Segment Open
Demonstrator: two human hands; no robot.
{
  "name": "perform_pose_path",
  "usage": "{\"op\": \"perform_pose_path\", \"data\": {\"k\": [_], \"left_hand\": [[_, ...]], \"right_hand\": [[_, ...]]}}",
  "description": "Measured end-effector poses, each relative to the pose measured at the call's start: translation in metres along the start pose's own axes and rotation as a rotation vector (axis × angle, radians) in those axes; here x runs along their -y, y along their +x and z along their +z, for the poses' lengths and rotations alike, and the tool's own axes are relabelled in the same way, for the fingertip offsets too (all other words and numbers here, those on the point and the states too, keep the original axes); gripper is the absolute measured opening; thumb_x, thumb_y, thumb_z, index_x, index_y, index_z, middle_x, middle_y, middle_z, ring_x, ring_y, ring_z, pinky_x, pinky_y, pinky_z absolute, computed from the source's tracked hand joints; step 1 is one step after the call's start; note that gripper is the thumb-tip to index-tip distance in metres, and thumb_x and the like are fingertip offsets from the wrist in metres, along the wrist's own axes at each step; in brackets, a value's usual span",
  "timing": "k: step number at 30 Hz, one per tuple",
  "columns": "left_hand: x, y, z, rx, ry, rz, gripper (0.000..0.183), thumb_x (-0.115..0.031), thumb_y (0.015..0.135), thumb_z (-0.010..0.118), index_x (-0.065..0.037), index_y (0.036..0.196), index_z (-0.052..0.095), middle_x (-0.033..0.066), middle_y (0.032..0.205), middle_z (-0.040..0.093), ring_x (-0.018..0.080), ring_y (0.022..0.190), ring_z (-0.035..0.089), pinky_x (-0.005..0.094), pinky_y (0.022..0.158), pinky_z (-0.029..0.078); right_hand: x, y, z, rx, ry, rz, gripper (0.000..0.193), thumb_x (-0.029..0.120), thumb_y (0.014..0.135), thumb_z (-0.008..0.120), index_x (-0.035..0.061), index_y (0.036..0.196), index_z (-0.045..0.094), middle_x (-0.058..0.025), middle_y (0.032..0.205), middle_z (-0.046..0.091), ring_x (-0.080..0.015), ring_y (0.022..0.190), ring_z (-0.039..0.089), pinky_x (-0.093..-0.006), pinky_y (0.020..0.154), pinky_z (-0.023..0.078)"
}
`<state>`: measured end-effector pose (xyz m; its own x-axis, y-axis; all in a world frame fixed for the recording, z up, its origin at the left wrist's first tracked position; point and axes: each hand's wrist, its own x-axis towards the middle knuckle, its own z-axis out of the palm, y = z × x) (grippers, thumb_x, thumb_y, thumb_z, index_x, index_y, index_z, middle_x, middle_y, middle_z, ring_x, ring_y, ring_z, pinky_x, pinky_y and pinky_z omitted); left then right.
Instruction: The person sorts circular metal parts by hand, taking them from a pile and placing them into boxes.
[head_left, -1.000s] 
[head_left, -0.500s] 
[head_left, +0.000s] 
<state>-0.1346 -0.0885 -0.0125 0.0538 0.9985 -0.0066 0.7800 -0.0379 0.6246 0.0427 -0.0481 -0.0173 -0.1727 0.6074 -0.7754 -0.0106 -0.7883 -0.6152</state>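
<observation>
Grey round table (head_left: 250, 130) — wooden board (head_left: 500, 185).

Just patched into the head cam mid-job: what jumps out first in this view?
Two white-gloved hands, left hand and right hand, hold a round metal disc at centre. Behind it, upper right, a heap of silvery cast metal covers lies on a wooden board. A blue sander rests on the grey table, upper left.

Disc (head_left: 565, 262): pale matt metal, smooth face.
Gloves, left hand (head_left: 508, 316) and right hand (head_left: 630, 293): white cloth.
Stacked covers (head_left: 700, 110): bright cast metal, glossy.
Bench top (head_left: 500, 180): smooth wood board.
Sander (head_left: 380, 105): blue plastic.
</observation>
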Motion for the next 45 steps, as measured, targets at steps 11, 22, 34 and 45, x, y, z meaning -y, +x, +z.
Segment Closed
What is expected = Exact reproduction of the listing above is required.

Task result =
Demonstrator: two human hands; no robot.
{
  "name": "perform_pose_path",
  "usage": "{\"op\": \"perform_pose_path\", \"data\": {\"k\": [_], \"left_hand\": [[_, ...]], \"right_hand\": [[_, ...]]}}",
  "description": "Measured end-effector poses, each relative to the pose measured at the call's start: translation in metres along the start pose's own axes and rotation as a rotation vector (axis × angle, radians) in those axes; here x runs along their -y, y along their +x and z along their +z, for the poses' lengths and rotations alike, and the tool's own axes are relabelled in the same way, for the fingertip offsets too (all other words and numbers here, those on the point and the states too, keep the original axes); gripper is the absolute measured opening; thumb_x, thumb_y, thumb_z, index_x, index_y, index_z, middle_x, middle_y, middle_z, ring_x, ring_y, ring_z, pinky_x, pinky_y, pinky_z absolute, computed from the source's tracked hand joints; step 1 is one step after the call's start; note that gripper is the thumb-tip to index-tip distance in metres, and thumb_x and the like are fingertip offsets from the wrist in metres, along the wrist's own axes at each step; in brackets, a value's usual span",
  "timing": "k: step number at 30 Hz, one per tuple",
  "columns": "left_hand: x, y, z, rx, ry, rz, gripper (0.000..0.183), thumb_x (-0.115..0.031), thumb_y (0.015..0.135), thumb_z (-0.010..0.118), index_x (-0.065..0.037), index_y (0.036..0.196), index_z (-0.052..0.095), middle_x (-0.033..0.066), middle_y (0.032..0.205), middle_z (-0.040..0.093), ring_x (-0.018..0.080), ring_y (0.022..0.190), ring_z (-0.035..0.089), pinky_x (-0.005..0.094), pinky_y (0.022..0.158), pinky_z (-0.029..0.078); right_hand: x, y, z, rx, ry, rz, gripper (0.000..0.193), thumb_x (-0.029..0.120), thumb_y (0.014..0.135), thumb_z (-0.008..0.120), index_x (-0.035..0.061), index_y (0.036..0.196), index_z (-0.045..0.094), middle_x (-0.058..0.025), middle_y (0.032..0.205), middle_z (-0.046..0.091), ring_x (-0.080..0.015), ring_y (0.022..0.190), ring_z (-0.039..0.089), pinky_x (-0.093..-0.006), pinky_y (0.020..0.154), pinky_z (-0.023..0.078)"
}
`<state>`: measured end-effector pose (xyz m; its own x-axis, y-axis; all in a world frame fixed for the recording, z up, its origin at the left wrist's first tracked position; point and axes: each hand's wrist, its own x-axis towards the middle knuckle, its own z-axis out of the palm, y = z × x) (grippers, thumb_x, thumb_y, thumb_z, index_x, index_y, index_z, middle_x, middle_y, middle_z, ring_x, ring_y, ring_z, pinky_x, pinky_y and pinky_z omitted); left then right.
Instruction: The person sorts circular metal parts by hand, taking them from a pile and placing them into boxes.
[head_left, -1.000s] 
[head_left, -0.500s] 
[head_left, +0.000s] 
<state>-0.1346 -0.0885 -0.0125 0.0538 0.9985 -0.0066 0.7800 -0.0379 0.6246 0.0427 -0.0481 -0.0173 -0.1727 0.6074 -0.7754 -0.0106 -0.7883 -0.6152</state>
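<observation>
Grey round table (head_left: 250, 130) — wooden board (head_left: 500, 185).

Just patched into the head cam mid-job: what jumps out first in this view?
Two white-gloved hands, left hand and right hand, hold a round metal disc at centre. Behind it, upper right, a heap of silvery cast metal covers lies on a wooden board. A blue sander rests on the grey table, upper left.

Disc (head_left: 565, 262): pale matt metal, smooth face.
Gloves, left hand (head_left: 508, 316) and right hand (head_left: 630, 293): white cloth.
Stacked covers (head_left: 700, 110): bright cast metal, glossy.
Bench top (head_left: 500, 180): smooth wood board.
Sander (head_left: 380, 105): blue plastic.
</observation>
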Motion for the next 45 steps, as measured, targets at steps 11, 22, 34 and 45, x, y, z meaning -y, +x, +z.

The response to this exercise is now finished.